I've always had strong views on drugs, which fortunately my DH shares.

Unfortunately for you OP, you knew this about him early on, and still proceeded with the relationship AND had a child with him. You've rather missed the boat to get up in arms about it now.

CantDealwithChristmas · 20/02/2024 10:51

Hi OP

I'm really sorry you're going through this. It sounds as though there are other issues with your DP's behaviour above and beyond the coke use, from what you said upthread. I think I can make an educated guess as to what those behaviours might be.

As a recovered addict 10 years clean, I can honestly say that cokeheads are the second worst addicts to deal with after spiceheads. As a sponsor in NA I would much rather work with someone who smokes heroin than someone who snorts coke. Heroin users are much more reasonable, empathetic, recovery motivated. Because coke is acceptable amongst upper strata of society, and is seen in glamorous circles, I think many are in denial as to how much it warps a person's personality, sense of responsibility, kindness, rationality and empathy. It's a horrible drug.

I think you need to decide where your boundaries are and then take action to put them into practice. That means making changes to your life, as you can't control his. It could be anything from ending the relationship to refusing to speak to him or be with him when he's high. Only you can decide where your boundaries are. But there's no point demanding that he change his behaviour. He will only change when / if he wants to. YOU are the one that will have to make changes to give yourself and your child the happy, safe and fulfilling life you both deserve.

I would suggest you consider attending a Nar-Anon meeting. Nar-Anon is for family and loved ones of drug addicts. It's not about getting the addict to stop, it's abvout meeting other people in the same boat, drawing strength from them and learning how to put in place healthy boundaries for yourself.

You can enter your postcode to find meetings near you on this website: https://www.nar-anon.co.uk/

I wish you nothing but the very best.

TwylaSands · 20/02/2024 10:55

zingally · 20/02/2024 10:29

It would be an absolute deal breaker for me.

I've always had strong views on drugs, which fortunately my DH shares.

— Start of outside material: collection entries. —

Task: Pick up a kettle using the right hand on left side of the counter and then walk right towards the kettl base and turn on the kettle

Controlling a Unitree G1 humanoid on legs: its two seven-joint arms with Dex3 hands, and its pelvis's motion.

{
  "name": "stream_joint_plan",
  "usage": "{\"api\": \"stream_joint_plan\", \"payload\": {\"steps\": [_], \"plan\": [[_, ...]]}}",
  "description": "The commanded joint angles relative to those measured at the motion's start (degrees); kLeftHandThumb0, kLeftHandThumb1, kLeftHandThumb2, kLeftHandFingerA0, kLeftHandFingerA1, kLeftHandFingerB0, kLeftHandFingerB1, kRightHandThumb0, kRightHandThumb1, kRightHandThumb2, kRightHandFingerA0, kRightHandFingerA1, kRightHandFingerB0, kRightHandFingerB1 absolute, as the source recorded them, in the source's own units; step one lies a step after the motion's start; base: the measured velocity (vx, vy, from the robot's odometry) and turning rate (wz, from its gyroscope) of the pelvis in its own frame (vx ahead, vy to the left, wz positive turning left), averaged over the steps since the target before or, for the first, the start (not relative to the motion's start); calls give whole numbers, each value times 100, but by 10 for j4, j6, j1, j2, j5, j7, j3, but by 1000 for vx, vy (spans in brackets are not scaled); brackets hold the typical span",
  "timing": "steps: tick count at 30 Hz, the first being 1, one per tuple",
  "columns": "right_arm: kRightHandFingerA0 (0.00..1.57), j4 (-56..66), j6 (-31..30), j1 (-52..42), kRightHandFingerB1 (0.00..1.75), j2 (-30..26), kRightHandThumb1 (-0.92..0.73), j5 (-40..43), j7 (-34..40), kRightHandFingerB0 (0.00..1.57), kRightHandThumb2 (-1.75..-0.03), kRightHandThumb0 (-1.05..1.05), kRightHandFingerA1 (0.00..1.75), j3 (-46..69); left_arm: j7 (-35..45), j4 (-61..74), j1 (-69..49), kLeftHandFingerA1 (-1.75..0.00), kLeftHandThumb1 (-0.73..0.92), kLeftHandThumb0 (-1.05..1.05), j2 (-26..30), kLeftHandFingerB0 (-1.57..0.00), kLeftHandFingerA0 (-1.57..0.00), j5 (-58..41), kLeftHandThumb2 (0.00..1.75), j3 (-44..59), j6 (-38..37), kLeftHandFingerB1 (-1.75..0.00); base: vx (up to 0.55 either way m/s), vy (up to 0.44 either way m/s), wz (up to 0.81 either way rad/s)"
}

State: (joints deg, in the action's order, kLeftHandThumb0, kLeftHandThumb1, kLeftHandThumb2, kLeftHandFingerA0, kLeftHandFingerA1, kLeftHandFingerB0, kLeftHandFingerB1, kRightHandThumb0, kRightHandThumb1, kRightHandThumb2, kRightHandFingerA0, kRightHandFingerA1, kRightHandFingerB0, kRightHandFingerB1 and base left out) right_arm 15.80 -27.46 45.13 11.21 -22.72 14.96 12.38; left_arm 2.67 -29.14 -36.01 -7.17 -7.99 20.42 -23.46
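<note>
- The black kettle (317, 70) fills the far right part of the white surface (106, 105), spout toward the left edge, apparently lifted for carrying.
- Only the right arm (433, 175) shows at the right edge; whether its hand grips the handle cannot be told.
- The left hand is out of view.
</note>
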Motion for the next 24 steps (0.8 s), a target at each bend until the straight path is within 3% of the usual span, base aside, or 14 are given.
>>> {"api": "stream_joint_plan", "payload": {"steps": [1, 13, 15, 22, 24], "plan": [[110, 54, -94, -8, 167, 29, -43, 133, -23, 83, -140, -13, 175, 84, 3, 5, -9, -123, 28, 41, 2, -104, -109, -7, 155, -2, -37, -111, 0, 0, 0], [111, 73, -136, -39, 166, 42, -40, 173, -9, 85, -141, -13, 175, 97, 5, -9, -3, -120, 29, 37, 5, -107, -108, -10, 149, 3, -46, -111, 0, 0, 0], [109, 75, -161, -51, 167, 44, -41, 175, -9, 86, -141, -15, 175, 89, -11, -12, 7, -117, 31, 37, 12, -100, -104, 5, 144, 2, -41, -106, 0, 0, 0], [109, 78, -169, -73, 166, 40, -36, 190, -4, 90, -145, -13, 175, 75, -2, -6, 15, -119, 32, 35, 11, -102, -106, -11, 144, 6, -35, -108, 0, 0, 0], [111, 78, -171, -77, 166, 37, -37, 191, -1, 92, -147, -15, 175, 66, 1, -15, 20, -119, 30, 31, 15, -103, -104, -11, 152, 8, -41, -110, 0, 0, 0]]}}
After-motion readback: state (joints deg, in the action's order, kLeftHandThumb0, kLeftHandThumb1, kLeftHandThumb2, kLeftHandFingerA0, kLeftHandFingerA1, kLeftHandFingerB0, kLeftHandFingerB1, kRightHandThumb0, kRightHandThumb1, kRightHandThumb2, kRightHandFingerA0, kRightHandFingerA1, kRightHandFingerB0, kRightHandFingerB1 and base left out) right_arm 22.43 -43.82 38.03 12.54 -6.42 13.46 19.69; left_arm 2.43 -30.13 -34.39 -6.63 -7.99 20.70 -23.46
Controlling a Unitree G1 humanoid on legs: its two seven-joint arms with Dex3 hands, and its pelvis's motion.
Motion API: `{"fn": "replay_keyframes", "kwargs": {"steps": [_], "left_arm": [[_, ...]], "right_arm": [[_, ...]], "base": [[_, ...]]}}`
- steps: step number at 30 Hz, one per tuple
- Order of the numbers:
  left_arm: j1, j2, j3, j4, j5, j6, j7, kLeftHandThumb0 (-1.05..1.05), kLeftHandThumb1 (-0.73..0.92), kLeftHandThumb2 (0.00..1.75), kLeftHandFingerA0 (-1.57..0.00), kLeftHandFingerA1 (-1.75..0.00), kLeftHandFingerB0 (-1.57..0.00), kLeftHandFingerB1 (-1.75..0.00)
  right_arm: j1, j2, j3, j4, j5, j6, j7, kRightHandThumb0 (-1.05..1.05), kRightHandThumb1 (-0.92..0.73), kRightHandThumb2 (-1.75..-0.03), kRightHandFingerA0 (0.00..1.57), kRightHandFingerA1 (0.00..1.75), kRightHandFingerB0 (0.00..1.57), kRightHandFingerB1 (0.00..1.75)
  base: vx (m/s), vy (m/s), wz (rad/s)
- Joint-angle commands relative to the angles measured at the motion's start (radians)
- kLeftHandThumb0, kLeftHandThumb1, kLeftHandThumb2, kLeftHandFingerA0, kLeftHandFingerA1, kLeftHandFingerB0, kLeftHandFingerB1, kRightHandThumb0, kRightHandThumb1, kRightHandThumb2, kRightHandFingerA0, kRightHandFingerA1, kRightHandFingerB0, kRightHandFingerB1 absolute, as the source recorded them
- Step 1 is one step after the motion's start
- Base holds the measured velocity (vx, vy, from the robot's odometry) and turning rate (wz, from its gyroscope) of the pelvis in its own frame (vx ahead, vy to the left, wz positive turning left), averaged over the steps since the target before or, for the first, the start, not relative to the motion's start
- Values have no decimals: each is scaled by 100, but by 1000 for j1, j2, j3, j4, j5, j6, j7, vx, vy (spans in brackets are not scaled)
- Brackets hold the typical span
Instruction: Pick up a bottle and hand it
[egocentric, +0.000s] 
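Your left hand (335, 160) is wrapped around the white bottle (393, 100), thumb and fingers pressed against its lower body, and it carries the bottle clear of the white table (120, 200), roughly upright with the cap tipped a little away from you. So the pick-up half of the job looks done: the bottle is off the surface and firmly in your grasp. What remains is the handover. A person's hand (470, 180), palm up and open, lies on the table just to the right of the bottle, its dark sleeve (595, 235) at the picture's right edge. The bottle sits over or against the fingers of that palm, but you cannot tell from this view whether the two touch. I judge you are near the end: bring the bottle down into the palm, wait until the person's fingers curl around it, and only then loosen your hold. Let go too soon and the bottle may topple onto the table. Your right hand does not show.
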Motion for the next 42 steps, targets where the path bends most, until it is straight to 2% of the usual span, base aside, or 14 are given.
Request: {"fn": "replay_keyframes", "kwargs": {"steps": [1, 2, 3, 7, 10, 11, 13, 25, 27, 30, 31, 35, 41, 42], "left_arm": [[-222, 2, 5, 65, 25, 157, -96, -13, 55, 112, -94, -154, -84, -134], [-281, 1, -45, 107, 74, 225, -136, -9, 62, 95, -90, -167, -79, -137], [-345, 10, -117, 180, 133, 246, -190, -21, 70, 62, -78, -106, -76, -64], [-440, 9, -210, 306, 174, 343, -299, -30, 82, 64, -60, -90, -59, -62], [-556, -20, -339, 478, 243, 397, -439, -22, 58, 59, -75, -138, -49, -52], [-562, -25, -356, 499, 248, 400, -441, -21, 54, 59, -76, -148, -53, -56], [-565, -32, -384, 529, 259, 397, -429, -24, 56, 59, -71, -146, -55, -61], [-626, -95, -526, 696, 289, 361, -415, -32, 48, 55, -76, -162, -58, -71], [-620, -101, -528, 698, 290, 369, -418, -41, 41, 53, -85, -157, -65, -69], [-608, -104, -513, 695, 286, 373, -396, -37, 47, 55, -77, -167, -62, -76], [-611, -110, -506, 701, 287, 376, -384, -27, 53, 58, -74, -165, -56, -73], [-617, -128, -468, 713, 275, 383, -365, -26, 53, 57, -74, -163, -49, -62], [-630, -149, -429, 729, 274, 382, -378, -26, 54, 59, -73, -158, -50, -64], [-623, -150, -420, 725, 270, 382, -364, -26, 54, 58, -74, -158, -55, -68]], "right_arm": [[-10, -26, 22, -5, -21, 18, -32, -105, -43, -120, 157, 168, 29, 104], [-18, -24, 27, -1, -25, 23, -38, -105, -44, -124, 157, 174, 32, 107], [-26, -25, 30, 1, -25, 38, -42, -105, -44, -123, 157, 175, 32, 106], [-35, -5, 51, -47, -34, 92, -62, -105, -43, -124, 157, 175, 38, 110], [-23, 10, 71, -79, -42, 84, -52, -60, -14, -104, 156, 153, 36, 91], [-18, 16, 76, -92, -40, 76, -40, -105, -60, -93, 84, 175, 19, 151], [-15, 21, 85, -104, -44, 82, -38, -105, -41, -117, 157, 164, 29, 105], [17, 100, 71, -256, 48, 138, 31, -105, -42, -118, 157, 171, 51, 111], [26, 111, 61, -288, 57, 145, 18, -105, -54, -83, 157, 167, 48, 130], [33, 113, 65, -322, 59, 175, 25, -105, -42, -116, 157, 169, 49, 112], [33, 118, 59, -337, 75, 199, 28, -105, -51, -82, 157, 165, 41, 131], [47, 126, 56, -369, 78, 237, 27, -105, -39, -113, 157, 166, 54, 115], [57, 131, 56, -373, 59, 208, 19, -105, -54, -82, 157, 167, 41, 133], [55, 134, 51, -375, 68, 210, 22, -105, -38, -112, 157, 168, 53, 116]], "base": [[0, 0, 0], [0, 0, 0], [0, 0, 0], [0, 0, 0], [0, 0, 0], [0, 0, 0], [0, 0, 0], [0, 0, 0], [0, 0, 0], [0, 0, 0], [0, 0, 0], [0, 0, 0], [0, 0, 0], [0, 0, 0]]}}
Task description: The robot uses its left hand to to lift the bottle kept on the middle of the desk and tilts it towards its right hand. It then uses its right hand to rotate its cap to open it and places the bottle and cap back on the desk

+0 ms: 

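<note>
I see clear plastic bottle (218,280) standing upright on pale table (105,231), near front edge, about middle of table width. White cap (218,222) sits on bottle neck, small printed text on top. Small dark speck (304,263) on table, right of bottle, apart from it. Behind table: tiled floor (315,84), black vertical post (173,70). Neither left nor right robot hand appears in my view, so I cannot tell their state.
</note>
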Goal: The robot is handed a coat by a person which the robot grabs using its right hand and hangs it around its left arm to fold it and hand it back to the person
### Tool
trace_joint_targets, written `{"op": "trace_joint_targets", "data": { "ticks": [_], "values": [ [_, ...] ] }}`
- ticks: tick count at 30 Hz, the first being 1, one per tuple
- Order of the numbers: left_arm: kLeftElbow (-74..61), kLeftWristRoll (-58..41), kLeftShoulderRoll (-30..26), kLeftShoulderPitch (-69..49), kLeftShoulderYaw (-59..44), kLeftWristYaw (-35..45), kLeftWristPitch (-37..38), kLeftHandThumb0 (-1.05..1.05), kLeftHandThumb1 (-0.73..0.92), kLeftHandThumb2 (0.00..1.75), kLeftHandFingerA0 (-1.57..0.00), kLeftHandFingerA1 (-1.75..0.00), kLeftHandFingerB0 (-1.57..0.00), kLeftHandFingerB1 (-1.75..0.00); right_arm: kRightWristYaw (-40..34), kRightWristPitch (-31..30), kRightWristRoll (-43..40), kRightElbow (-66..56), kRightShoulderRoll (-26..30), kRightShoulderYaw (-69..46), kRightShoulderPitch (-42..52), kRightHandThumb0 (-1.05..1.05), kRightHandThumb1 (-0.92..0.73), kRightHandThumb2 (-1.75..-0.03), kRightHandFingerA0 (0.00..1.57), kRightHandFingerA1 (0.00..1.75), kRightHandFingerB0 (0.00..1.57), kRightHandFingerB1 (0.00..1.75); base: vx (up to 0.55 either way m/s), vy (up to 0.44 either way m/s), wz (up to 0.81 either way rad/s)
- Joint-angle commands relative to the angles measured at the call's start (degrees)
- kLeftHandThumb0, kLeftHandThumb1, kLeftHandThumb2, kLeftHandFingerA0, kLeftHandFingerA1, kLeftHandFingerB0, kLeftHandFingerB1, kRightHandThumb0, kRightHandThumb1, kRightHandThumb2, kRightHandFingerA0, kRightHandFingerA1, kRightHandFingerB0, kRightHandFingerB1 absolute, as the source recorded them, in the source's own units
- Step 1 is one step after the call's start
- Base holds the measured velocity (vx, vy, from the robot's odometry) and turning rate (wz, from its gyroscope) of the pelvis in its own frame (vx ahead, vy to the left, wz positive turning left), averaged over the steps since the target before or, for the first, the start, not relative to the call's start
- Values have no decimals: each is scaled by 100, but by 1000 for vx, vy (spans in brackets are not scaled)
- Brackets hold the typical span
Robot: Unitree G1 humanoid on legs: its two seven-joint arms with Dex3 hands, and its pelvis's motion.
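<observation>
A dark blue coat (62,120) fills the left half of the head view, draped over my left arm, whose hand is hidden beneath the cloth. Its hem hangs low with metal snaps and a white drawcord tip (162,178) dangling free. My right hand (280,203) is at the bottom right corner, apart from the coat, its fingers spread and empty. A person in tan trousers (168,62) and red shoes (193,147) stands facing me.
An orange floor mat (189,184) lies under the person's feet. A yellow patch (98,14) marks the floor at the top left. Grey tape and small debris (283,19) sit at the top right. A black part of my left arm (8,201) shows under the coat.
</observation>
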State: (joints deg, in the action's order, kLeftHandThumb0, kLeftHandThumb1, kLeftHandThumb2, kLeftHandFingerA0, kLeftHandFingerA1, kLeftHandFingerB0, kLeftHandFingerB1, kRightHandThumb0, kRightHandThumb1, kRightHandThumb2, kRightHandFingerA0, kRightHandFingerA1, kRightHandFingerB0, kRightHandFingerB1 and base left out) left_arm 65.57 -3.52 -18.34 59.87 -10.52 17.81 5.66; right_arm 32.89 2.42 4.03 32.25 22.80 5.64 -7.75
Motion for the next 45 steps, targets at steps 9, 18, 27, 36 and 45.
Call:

Unfortunately for you OP, you knew this about him early on, and still proceeded with the relationship AND had a child with him. You've rather missed the boat to get up in arms about it now.

no she hadnt. She can absolutely say enough is enough at any point.

Also, consent isnt lifelong.

PoliteTurtle · 20/02/2024 10:57

Absolutely not…

Bobbytazer · 20/02/2024 11:03

Going against the Mumsnet hivemind I really wouldn't mind if it was social, sparse, and he could easily go without and not thinking about it. If it was every week with a baby I wouldn't be happy because sounds like priorities are mislaid. But a couple times a month I wouldn't have a problem with. As long as he was available when I needed him, wasn't spending money we don't have, and didn't look vile on it (some people look hideous when they've taken something as they're all bug eyed and don't handle it as well as others), I'd be okay. It's better than him being pissed if an emergency happens.